Of course, if all you ever do is have files, complete atomic
gobs of data, the 187 bytes and resyncing and escape characters
is all very inefficient.
That's why you might go for a reliable transport protocol and
then try to parse known, good data. Whoops, that's the xml premise...
> * don't use closing tags at all, instead use the single parameter of
> the parametric tags to "update" that type of tag. e.g.:
.... Useful suggestions deleted for brevity ....

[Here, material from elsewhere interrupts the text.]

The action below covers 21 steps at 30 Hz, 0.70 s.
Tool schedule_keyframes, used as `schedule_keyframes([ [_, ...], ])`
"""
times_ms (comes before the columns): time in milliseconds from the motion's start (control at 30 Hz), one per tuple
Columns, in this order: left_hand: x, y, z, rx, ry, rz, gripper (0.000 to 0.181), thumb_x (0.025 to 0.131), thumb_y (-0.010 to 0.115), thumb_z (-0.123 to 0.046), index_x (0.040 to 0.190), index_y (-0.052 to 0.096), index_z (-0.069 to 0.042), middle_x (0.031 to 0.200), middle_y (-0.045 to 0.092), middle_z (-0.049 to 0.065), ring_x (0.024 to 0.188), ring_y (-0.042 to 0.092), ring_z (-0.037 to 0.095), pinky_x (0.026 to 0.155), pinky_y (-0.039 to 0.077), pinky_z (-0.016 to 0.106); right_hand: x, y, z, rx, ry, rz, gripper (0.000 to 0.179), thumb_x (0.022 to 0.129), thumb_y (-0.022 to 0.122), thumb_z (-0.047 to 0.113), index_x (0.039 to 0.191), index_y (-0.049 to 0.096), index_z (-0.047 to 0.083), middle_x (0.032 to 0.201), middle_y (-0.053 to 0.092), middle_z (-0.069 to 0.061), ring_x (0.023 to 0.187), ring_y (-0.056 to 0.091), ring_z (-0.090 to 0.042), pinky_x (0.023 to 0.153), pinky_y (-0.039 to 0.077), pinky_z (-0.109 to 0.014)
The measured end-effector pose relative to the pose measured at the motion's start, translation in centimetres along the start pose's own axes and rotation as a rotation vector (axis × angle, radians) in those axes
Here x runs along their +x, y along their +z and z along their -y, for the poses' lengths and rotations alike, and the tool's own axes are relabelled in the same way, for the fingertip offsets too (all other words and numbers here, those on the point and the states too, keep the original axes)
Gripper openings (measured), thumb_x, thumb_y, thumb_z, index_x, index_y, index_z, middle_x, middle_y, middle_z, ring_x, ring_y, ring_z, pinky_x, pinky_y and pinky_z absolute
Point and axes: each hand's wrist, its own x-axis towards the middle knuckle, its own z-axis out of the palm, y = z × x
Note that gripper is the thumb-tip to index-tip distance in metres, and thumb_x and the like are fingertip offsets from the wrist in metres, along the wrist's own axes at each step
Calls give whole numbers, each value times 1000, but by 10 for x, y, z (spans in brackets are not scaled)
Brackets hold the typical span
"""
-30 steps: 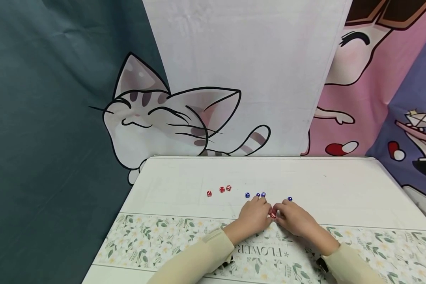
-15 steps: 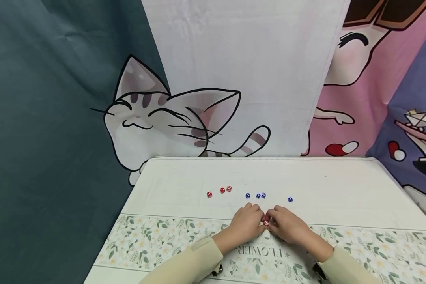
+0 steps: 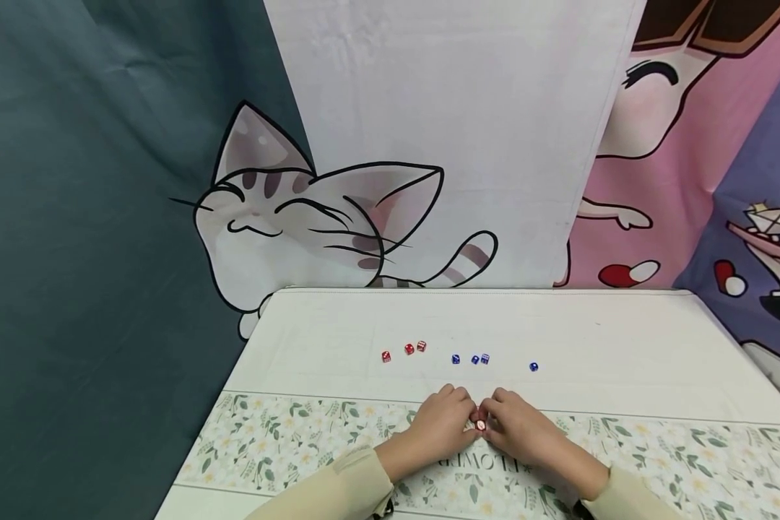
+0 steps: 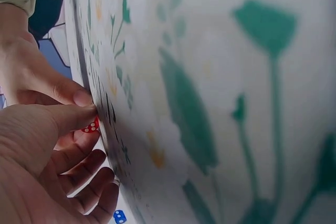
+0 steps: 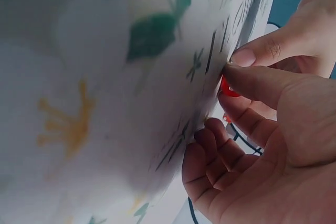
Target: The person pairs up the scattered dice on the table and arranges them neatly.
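Close to the table's front, a red die [image 3: 480, 425] with white pips sits between my two hands. From the left, my left hand [image 3: 438, 425] pinches it with thumb and index finger. My right hand [image 3: 518, 427] grips it the same way from the opposite side. The left wrist view shows only a corner of the red die [image 4: 91, 126] below the thumb, the rest hidden by fingers. In the right wrist view the thumb covers most of the die [image 5: 229, 87], and my other fingers curl loosely close over the floral cloth.
Farther back lie three red dice [image 3: 409, 349] on the left and several blue dice [image 3: 456, 359] to their right, one blue die [image 3: 534, 367] standing apart. A floral band [image 3: 279, 440] with printed lettering crosses the white table [image 3: 325, 318]. Cartoon curtains hang behind.
Both hands have drawn back toward the person and slightly left, bringing the red die from the white area onto the floral band. The other dice stay where they were.
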Motion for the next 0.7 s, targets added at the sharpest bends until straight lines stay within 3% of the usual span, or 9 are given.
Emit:
schedule_keyframes([
  [300, -12, -1, -1, -29, 18, 5, 24, 78, 69, -48, 78, 59, -26, 85, 51, -14, 75, 39, 4, 63, 33, 19, -7, 3, 7, -16, 3, 33, 15, 79, 71, 28, 88, 59, 24, 80, 42, 10, 70, 37, -6, 56, 32, -22],
  [700, -25, 1, -4, -61, 37, 23, 24, 77, 70, -49, 77, 57, -29, 86, 49, -16, 76, 40, 2, 63, 32, 18, -20, 4, 13, 25, -79, 27, 15, 81, 71, 32, 84, 57, 26, 83, 43, 13, 71, 37, -2, 58, 34, -21],
])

> * non-ascii encodings can never break the basic tag structure,
> so the parser can detect interesting encoding anomalies but can
> still continue to scan the file
> That's my wishlist... probably won't get done this afternoon but at least
> it is down on record so that when everyone is old and grey and some young
> guy says "I've invented this new tagging system that fixes the XML
> nightmare that has plagued the world for so long" I can give him a link
> to the Slug archives and say "told you so".
More power to you Telford. What we need is a special ISO sub comittee
and some funding to study this problem further, and more in depth.
Preferrably, somewhere warm at the moment. Let's get our application in
before those xml b******s cut us off at the knees.